The timing of these protests should not be taken out of context. We just spent the last several months under a near nationwide lockdown, spiraling headfirst into an economic depression. Black Americans in particular have reported being furloughed and laid off at higher rates…

America’s racial wealth gap has a variety of causes, including racist government policies, historical inequities, and subtle forms of discrimination in the labor and credit markets which persist to this day. 

I don’t claim to have the solution to this worsening social crisis. But I’m using my column this week to discuss the historical origins of the racial wealth gap, its destabilizing effects on America’s present-day economy, and the ideas which black economists and financial experts have put forward to help black people overcome economic racism. 

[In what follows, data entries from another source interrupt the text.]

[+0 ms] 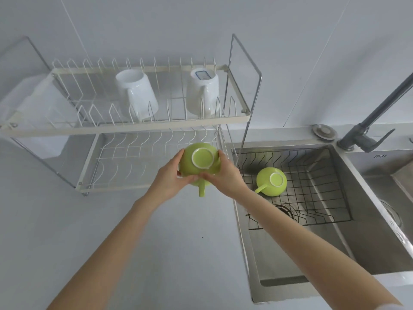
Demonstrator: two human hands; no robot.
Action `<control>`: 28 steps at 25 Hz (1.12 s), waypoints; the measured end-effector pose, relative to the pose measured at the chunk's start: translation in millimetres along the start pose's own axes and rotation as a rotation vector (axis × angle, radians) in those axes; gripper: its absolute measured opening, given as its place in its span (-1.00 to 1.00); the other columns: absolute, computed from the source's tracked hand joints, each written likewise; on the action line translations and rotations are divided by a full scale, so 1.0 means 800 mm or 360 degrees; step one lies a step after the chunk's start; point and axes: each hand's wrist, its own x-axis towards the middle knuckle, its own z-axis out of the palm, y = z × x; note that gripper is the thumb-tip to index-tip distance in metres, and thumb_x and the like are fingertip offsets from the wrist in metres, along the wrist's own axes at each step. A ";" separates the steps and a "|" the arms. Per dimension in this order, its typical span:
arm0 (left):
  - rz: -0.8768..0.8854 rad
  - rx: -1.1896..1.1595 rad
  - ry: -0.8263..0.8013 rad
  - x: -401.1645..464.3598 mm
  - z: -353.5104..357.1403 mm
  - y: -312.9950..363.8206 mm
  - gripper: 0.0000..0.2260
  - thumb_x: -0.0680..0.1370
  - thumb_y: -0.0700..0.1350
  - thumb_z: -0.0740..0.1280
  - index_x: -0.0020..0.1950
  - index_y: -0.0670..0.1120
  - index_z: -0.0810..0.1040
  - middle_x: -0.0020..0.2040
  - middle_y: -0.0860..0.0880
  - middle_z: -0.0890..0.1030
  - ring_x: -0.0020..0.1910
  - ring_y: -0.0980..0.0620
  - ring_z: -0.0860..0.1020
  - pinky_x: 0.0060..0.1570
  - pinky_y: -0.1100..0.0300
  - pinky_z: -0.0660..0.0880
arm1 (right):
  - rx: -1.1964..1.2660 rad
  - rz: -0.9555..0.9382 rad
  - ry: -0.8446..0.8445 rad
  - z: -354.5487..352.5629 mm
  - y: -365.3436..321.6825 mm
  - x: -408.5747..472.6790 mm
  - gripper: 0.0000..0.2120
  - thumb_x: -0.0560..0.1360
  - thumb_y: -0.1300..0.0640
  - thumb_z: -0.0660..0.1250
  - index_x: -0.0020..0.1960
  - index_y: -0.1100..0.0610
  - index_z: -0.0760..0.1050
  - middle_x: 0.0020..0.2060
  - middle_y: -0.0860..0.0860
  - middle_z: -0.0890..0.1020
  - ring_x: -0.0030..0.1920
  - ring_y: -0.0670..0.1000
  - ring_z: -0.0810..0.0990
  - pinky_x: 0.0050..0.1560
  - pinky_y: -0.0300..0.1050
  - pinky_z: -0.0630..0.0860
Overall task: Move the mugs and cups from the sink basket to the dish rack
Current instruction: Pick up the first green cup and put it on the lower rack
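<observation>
Both hands hold one green cup (pixel 202 161) upside down, its handle pointing toward me. My left hand (pixel 172 176) grips its left side and my right hand (pixel 225 175) its right side. The cup hangs just above the front right corner of the white dish rack's lower tier (pixel 89 166). A second green cup (pixel 271 181) lies upside down in the black wire sink basket (pixel 324 195). On the rack's upper tier (pixel 125 128) stand two white mugs upside down, one in the middle (pixel 136 95) and one on the right (pixel 202 92).
The steel sink (pixel 312 253) is at the right, with a grey faucet (pixel 375 113) behind it and a round drain stopper (pixel 324 130) on the rim. A second basin (pixel 393 198) lies further right. The rack's steel frame (pixel 252 90) rises between rack and sink.
</observation>
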 end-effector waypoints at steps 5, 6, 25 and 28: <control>-0.0031 -0.0032 -0.0019 0.045 -0.003 -0.008 -0.27 0.41 -0.04 0.41 0.46 -0.02 0.09 0.39 -0.06 0.37 0.02 -0.07 0.52 -0.02 0.21 0.35 | 0.0034 0.0084 -0.0027 -0.003 -0.013 0.045 -0.32 0.40 0.04 0.41 0.39 0.15 0.17 0.27 0.14 0.45 0.24 0.14 0.43 -0.02 -0.18 0.29; -0.0047 -0.0030 -0.0030 0.052 -0.001 -0.010 -0.27 0.41 -0.03 0.41 0.46 -0.02 0.08 0.39 -0.07 0.36 0.03 -0.07 0.52 0.00 0.21 0.35 | 0.0038 0.0104 -0.0035 -0.003 -0.013 0.051 -0.34 0.40 0.05 0.41 0.38 0.16 0.18 0.26 0.13 0.46 0.24 0.14 0.43 -0.03 -0.18 0.29; -0.0090 0.0065 -0.0118 0.079 0.023 -0.027 -0.30 0.47 0.04 0.32 0.47 -0.09 0.03 0.43 -0.15 0.29 0.29 -0.21 0.38 0.28 -0.04 0.32 | -0.0113 0.0022 0.0049 0.013 0.008 0.066 -0.33 0.48 0.05 0.30 0.48 0.14 0.05 0.41 0.15 0.29 0.39 0.19 0.25 0.37 0.00 0.21; -0.0035 0.0074 -0.0146 0.076 0.022 -0.025 -0.33 0.48 0.03 0.30 0.47 -0.05 0.03 0.46 -0.10 0.27 0.29 -0.20 0.38 0.29 -0.02 0.31 | -0.0128 -0.0003 0.0047 0.014 0.010 0.065 -0.32 0.49 0.03 0.30 0.48 0.15 0.04 0.40 0.16 0.28 0.38 0.19 0.26 0.36 0.00 0.22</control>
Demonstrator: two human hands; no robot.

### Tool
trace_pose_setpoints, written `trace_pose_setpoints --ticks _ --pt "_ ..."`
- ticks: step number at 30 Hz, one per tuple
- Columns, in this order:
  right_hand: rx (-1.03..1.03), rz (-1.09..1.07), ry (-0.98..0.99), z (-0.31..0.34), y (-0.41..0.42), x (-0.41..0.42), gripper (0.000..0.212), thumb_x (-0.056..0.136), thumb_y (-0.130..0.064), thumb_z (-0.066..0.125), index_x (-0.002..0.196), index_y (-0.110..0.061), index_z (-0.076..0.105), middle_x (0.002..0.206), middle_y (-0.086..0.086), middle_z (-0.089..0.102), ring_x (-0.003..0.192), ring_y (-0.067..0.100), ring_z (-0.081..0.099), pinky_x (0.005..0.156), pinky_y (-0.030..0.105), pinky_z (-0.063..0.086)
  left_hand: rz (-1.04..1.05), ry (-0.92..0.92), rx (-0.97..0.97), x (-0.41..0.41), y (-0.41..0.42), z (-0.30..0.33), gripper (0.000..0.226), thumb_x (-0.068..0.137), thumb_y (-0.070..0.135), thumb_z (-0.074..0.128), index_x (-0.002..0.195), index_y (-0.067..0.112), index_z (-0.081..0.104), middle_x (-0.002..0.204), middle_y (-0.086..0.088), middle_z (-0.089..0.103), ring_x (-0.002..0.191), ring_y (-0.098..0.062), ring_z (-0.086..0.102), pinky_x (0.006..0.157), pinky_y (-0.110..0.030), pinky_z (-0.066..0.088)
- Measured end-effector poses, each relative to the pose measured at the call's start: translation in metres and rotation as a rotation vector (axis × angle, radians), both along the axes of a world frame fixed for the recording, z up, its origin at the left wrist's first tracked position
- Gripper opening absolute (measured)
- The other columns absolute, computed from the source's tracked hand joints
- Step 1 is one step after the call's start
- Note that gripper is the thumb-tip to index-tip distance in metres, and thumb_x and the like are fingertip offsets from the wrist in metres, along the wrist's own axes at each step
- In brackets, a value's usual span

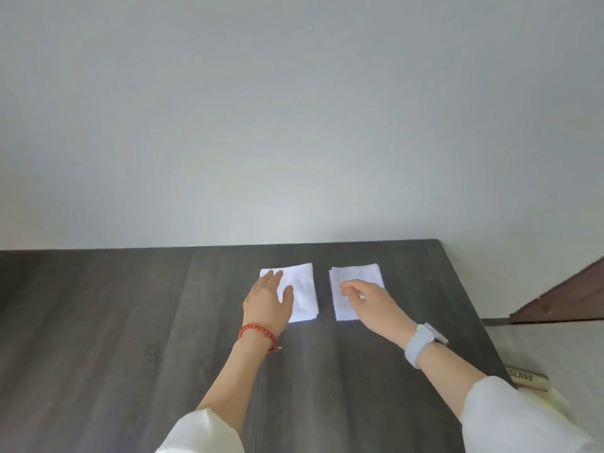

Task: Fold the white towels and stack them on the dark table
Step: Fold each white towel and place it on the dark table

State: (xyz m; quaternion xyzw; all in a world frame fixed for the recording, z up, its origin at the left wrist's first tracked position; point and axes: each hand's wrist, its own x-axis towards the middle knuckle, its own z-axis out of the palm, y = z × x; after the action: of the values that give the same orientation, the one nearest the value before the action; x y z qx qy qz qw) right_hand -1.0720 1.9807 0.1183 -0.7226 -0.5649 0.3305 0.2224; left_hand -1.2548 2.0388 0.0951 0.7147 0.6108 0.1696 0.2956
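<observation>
A dark grey wood-grain counter (130,322) stands against a plain pale grey wall (294,109). On it, near the far edge, 2 folded white square towels lie just beside each other, apart. The left hand (266,302) rests flat, fingers straight, on the left towel (302,289); the right hand (369,300) hovers over the right towel (354,276), fingers loosely curled, grasping nothing

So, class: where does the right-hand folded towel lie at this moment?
In the head view the right folded towel lies flat on the dark table near its far right corner, beside the left folded towel, partly under the right hand.
</observation>
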Motion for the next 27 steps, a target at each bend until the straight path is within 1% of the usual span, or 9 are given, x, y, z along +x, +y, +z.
trace_pose_setpoints --ticks 4,8,10,13,17,19,22,24,27 --pt "0.103 -0.129 -0.002 0.036 -0.071 0.048 0.031 0.097 -0.016 0.036 0.117 -0.015 0.059 0.117 -0.003 0.062 0.112 0.012 0.055 0.089 0.015 0.036 -0.102 -0.117 0.073 0.056 -0.051 0.033 0.034 0.094 0.026 0.044 0.124 0.013 0.054 0.132 -0.003 0.052 0.12 -0.021 0.047 0.102 -0.031 0.037" --pt "0.183 -0.324 -0.084 0.065 -0.192 0.125 0.026 0.095 -0.015 0.041 0.11 -0.016 0.063 0.11 -0.002 0.065 0.106 0.014 0.058 0.085 0.021 0.041 -0.305 -0.186 0.134 0.151 -0.141 0.062 0.03 0.094 0.024 0.044 0.119 0.015 0.058 0.125 -0.002 0.057 0.117 -0.02 0.05 0.096 -0.026 0.038" --pt "0.226 -0.441 -0.138 0.076 -0.272 0.167 0.024 0.094 -0.012 0.044 0.107 -0.011 0.064 0.105 0.003 0.067 0.1 0.017 0.059 0.083 0.02 0.042 -0.436 -0.224 0.159 0.207 -0.206 0.073 0.031 0.094 0.024 0.044 0.12 0.015 0.057 0.125 -0.002 0.056 0.117 -0.02 0.05 0.098 -0.027 0.038" --pt "0.245 -0.639 -0.154 0.086 -0.41 0.225 0.021 0.092 -0.007 0.048 0.103 -0.005 0.066 0.1 0.006 0.067 0.091 0.014 0.058 0.072 0.013 0.037 -0.631 -0.268 0.144 0.289 -0.322 0.086 0.031 0.094 0.023 0.044 0.121 0.014 0.057 0.124 -0.005 0.056 0.116 -0.022 0.051 0.094 -0.026 0.039" --pt "0.219 -0.881 -0.175 0.087 -0.597 0.279 0.02 0.092 -0.008 0.048 0.1 -0.004 0.065 0.091 0.001 0.064 0.084 0.012 0.055 0.072 0.014 0.035 -0.905 -0.278 0.087 0.384 -0.481 0.09 0.026 0.093 0.018 0.046 0.113 0.009 0.061 0.118 -0.011 0.06 0.108 -0.029 0.057 0.087 -0.029 0.041" --pt "0.2 -1.025 -0.151 0.084 -0.683 0.297 0.02 0.093 -0.008 0.046 0.099 -0.007 0.065 0.088 -0.003 0.06 0.083 0.013 0.055 0.075 0.017 0.038 -1.041 -0.282 0.042 0.424 -0.557 0.09 0.026 0.093 0.017 0.047 0.112 0.009 0.061 0.117 -0.011 0.061 0.108 -0.029 0.057 0.088 -0.029 0.041" --pt "0.199 -1.242 -0.087 0.077 -0.795 0.319 0.02 0.093 -0.005 0.043 0.092 -0.011 0.063 0.079 -0.003 0.059 0.082 0.02 0.057 0.074 0.026 0.043 -1.234 -0.317 -0.003 0.478 -0.662 0.091 0.026 0.092 0.015 0.049 0.114 0.008 0.061 0.116 -0.01 0.061 0.106 -0.025 0.059 0.091 -0.029 0.043" --pt "0.16 -1.363 -0.08 0.074 -0.861 0.332 0.023 0.094 -0.007 0.041 0.099 -0.007 0.063 0.083 0.0 0.059 0.082 0.019 0.056 0.074 0.025 0.043 -1.372 -0.324 0.004 0.511 -0.727 0.09 0.026 0.092 0.016 0.049 0.114 0.009 0.061 0.116 -0.008 0.062 0.103 -0.022 0.059 0.09 -0.027 0.044" --pt "0.13 -1.514 -0.051 0.064 -0.944 0.352 0.024 0.095 -0.011 0.04 0.104 -0.011 0.062 0.089 0.0 0.062 0.08 0.017 0.058 0.062 0.02 0.044 -1.541 -0.297 -0.006 0.559 -0.808 0.085 0.027 0.094 0.018 0.046 0.115 0.011 0.06 0.117 -0.005 0.061 0.103 -0.017 0.058 0.09 -0.025 0.044"
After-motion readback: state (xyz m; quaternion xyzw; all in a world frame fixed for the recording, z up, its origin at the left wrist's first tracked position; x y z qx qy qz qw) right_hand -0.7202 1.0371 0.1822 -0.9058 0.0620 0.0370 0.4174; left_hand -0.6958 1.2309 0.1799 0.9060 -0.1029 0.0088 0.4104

The Historical Roots of the Racial Wealth Gap — Where the Government Failed 

To look at where the racial wealth gap’s earliest origins, we have to go all the way back to the end of the Civil War and to the federal government’s broken promises to freed slaves that defined the Reconstruction era. 

Immediately after the assassination of Abraham Lincoln, Vice President Andrew Johnson, a southern Democrat, began annulling government programs designed to help the black population gain property rights and integration into society. 

He famously canceled General William Tecumseh Sherman’s Special Field Order, No. 15 — a proclamation that promised every freed black family “40 acres and a mule” out of land confiscated from former slave owners — shortly after he took office in 1865. 

More attacks on the political infrastructure of Reconstruction followed. Congress defunded the Freedmen’s Bureau, an agency providing education and humanitarian aid to black citizens, in 1872. 

Reconstruction itself abruptly ended in 1877, when Republicans abandoned most of their civil rights agenda in exchange for Democrats allowing the election of Rutherford B. Hayes after the disputed 1876 election. 

The U.S. government only became more incompetent in its handling of economic race relations from then on. 

During the Great Depression, President Franklin Delano Roosevelt created the Home Owners’ Loan Corporation (HOLC) as part of the New Deal. The corporation’s purpose was to refinance distressed mortgages in order to prevent foreclosures. But it ended up having a much more sinister effect on the American economy. 

As part of its operations, HOLC created maps to assess the credit-worthiness of homes in different towns and neighborhoods. These maps, generated by white civil servants who often held racist personal beliefs, were color-coded by race, and majority-black areas were marked in red and designated as “hazardous.”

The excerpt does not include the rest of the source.